For the nine months ended September 30, 1997 as compared to the same period of
the prior year, operating expenses increased in dollars by $1,603,051.
Approximately 44% of this increase is due to greater expenditures for research
and development of new products.  An additional 37% of the increase is
attributable to greater advertising and selling expenses incurred to generate
sales and to expand customer awareness of the Company's products. Also,
increased rent expense for the Company's larger facility accounted for 6% of
the dollar increase from 1996.

For the quarter ended September 30, 1997 as compared to the same period of the
prior year, operating expenses increased in dollars by $402,024. Approximately
64% of this increase is due to greater expenditures for research and
development of new prod ucts.  An additional 18% of the increase is
attributable to greater advertising and selling expenses incurred to generate
sales and to expand customer awareness of the Company's wireless
telecommunications instruments. Also, increased rent expense for the Company's
larger facility accounted for 9% of the increase in dollars from 1996.

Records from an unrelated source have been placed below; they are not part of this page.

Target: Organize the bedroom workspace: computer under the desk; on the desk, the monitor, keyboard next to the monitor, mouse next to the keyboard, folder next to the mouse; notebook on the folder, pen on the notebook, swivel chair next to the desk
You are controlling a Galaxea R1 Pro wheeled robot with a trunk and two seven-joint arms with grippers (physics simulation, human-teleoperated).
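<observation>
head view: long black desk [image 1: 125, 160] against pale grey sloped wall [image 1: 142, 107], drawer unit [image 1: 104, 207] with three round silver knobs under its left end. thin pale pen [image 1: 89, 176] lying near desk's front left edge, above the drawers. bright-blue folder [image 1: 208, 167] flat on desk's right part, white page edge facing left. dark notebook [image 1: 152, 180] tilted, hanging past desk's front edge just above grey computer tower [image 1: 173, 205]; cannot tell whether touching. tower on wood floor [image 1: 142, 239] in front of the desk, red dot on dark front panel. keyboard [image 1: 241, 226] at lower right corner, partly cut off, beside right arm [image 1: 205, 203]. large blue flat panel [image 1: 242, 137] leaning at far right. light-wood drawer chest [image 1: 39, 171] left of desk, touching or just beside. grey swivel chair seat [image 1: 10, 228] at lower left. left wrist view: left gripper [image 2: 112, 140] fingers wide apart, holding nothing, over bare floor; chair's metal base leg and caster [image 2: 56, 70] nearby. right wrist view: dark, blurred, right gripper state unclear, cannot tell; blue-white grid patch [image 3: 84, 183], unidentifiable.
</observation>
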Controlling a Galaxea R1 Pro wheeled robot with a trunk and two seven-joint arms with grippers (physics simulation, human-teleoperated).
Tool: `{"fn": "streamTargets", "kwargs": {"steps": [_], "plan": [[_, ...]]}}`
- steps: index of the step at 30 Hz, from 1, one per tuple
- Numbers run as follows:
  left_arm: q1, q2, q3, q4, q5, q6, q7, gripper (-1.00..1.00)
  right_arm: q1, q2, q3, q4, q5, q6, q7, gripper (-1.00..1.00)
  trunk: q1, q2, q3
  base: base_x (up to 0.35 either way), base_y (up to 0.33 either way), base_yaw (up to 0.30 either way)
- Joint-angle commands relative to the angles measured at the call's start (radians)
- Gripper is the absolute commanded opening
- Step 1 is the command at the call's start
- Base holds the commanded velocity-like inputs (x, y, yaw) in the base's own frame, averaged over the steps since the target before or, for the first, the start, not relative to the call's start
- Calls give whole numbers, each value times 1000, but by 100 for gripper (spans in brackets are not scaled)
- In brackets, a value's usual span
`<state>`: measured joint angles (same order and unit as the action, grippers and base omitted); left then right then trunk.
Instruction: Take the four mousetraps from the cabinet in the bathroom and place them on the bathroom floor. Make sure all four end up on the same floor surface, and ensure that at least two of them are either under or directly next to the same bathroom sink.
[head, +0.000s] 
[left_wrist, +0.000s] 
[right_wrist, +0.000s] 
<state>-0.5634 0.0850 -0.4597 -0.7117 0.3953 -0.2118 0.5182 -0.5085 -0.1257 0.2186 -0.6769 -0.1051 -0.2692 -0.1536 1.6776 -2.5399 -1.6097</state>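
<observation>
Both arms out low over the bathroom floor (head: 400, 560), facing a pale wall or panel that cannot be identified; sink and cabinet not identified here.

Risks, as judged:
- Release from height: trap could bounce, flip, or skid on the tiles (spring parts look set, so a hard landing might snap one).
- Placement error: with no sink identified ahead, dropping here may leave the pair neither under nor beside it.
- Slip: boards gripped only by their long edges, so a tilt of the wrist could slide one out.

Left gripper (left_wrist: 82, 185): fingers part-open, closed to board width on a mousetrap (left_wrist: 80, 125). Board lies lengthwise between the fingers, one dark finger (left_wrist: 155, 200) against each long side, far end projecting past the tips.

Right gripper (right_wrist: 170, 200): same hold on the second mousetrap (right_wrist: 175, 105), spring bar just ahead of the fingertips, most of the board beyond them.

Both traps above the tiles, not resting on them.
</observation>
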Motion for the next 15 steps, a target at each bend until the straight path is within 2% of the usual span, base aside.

Interest, dividend and other income increased by $78,397 for the nine months
ended September 30, 1997 and by $17,983 for the quarter ended September 30,
1997.  This increase was due to a larger average investment balance during
1997.

Net income increased to $6,182,991, or $.35 per share, for the nine months
ended September 30, 1997 as compared to $5,409,477, or $.31 per share for the
nine months ended September 30, 1996. Net income for the quarter ended
September 30, 1997 was $1,800,747 or $.10 per share as compared to $2,062,062
or $.12 per share for the three months ended September 30, 1996. The
explanation of these changes can be derived from the analysis given above of
operations for the nine month periods ending September 30, 1997 and 1996,
respectively.

LIQUIDITY AND CAPITAL RESOURCES:

The Company's working capital has increased by $2,945,004 to $19,128,141 at
September 30, 1997, from $16,183,137 at December 31, 1996.  At September 30,
1997 the Company had a current ratio of 10.8 to 1, and a ratio of debt to net
worth of .1 to 1. At December 31, 1996 the Company had a current ratio of 12.7
to 1, and a ratio of debt to net worth of less than .1 to 1.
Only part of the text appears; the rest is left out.